§ **YOUR GOAL**
Count every line in the following listing that contains "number", then report that count with nothing added.

§ **INFORMATION SUPPLIED**
..........

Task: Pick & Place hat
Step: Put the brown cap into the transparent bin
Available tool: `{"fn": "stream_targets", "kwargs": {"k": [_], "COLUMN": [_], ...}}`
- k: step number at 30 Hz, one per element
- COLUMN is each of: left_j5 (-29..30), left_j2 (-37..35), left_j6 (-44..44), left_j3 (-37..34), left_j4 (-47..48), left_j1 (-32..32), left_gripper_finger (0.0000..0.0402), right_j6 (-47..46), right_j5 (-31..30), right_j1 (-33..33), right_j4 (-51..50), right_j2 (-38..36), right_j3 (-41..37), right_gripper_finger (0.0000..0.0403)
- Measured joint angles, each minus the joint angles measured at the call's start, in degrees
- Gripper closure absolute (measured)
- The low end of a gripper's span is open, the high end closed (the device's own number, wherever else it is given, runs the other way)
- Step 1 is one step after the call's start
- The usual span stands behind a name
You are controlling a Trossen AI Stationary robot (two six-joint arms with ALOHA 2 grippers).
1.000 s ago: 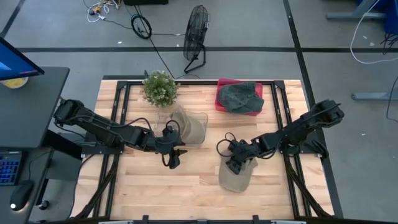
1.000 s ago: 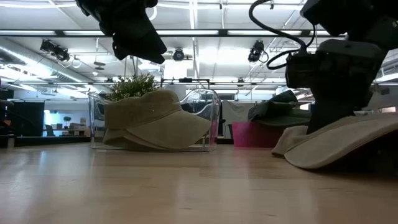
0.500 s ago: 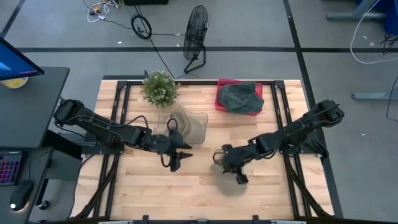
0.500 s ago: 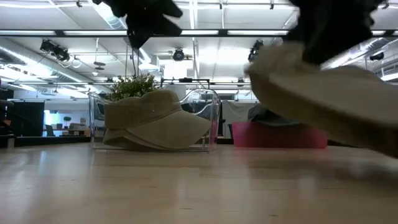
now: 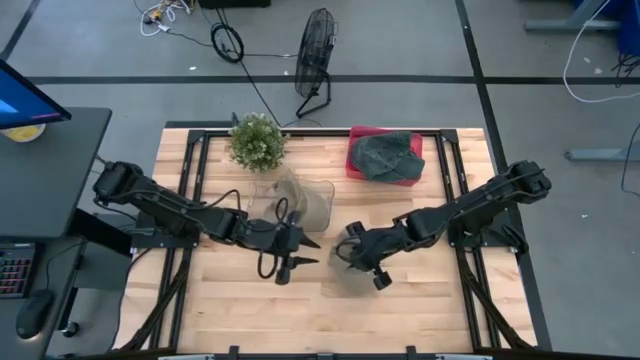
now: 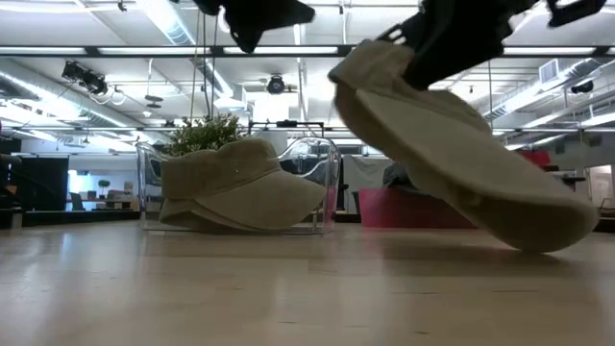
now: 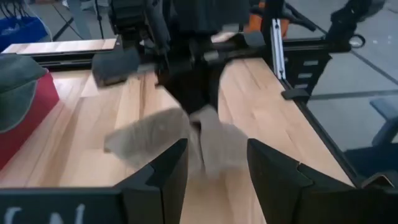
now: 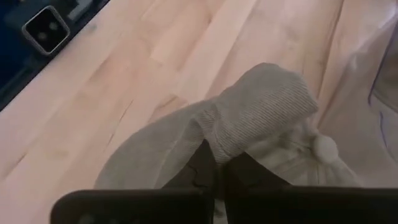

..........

§ **TASK RESPONSE**
2